Output the full listing below, keeping each line exact.
::: THE DATA
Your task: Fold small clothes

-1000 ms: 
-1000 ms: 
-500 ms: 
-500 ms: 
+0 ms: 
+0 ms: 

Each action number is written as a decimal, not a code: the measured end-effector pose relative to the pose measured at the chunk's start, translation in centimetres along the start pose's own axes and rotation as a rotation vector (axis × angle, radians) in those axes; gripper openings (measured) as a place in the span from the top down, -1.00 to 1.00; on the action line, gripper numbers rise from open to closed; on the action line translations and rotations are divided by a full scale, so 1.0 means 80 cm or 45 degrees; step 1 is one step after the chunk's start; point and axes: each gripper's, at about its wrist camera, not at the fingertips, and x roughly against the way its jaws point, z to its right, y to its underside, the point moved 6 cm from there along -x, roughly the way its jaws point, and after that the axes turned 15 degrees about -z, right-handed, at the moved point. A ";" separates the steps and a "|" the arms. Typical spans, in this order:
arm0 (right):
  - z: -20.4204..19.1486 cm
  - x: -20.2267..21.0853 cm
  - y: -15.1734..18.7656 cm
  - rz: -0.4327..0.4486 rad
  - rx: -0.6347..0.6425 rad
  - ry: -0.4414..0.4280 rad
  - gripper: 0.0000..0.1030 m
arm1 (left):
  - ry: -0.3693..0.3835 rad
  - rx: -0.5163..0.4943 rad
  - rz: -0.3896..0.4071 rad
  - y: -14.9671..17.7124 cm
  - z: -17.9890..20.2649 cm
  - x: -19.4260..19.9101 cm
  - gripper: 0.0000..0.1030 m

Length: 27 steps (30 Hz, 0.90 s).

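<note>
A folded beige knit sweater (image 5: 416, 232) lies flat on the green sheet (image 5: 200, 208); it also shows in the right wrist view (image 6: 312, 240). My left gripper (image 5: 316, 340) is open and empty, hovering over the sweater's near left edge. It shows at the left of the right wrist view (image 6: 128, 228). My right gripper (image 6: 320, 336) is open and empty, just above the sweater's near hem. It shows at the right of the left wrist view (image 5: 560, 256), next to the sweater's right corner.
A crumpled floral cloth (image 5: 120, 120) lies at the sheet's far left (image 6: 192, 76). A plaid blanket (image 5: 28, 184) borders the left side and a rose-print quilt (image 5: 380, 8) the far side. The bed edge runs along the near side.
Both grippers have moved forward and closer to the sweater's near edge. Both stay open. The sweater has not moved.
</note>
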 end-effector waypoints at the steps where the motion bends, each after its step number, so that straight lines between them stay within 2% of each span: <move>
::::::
## OUTPUT FOR THIS TASK
Your task: Fold small clothes

-1000 ms: 
-1000 ms: 
-500 ms: 
-500 ms: 
+0 ms: 
+0 ms: 

Each action number is written as a decimal, not a code: the measured end-effector pose relative to the pose measured at the chunk's start, translation in centimetres along the start pose's own axes and rotation as a rotation vector (axis × angle, radians) in those axes; gripper openings (measured) as a place in the span from the top down, -1.00 to 1.00; on the action line, gripper numbers rise from open to closed; on the action line translations and rotations are divided by a full scale, so 1.0 means 80 cm or 45 degrees; step 1 is one step after the chunk's start; point and axes: each gripper's, at about its wrist camera, not at the fingertips, and x roughly against the way its jaws point, z to its right, y to its underside, the point moved 6 cm from there along -x, roughly the way its jaws point, and after that the axes turned 15 degrees about -z, right-handed, at the moved point. A ";" separates the steps and a "|" the arms. Typical spans, in this order:
arm0 (right):
  - z: -20.4204..19.1486 cm
  - x: -20.2267..21.0853 cm
  - y: -15.1734..18.7656 cm
  - rz: -0.4327..0.4486 rad
  - rx: -0.6347..0.6425 rad
  - ry: -0.4414..0.4280 rad
  - gripper: 0.0000..0.1030 m
arm1 (left):
  - ry: -0.3693..0.3835 rad
  - rx: -0.5163..0.4943 rad
  - rz: -0.3896..0.4071 rad
  - y: -14.9671..17.7124 cm
  - z: -17.9890..20.2649 cm
  - x: -19.4260..19.9101 cm
  - gripper: 0.0000..0.1030 m

Length: 27 steps (30 Hz, 0.90 s).

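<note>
A folded beige knit sweater (image 5: 416, 232) lies flat on the green sheet (image 5: 200, 208); it also shows in the right wrist view (image 6: 312, 240). My left gripper (image 5: 316, 340) is open and empty, hovering over the sweater's near left edge. It shows at the left of the right wrist view (image 6: 128, 228). My right gripper (image 6: 320, 336) is open and empty, just above the sweater's near hem. It shows at the right of the left wrist view (image 5: 560, 256), next to the sweater's right corner.
A crumpled floral cloth (image 5: 120, 120) lies at the sheet's far left (image 6: 192, 76). A plaid blanket (image 5: 28, 184) borders the left side and a rose-print quilt (image 5: 380, 8) the far side. The bed edge runs along the near side.
Both grippers have moved forward and closer to the sweater's near edge. Both stay open. The sweater has not moved.
</note>
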 end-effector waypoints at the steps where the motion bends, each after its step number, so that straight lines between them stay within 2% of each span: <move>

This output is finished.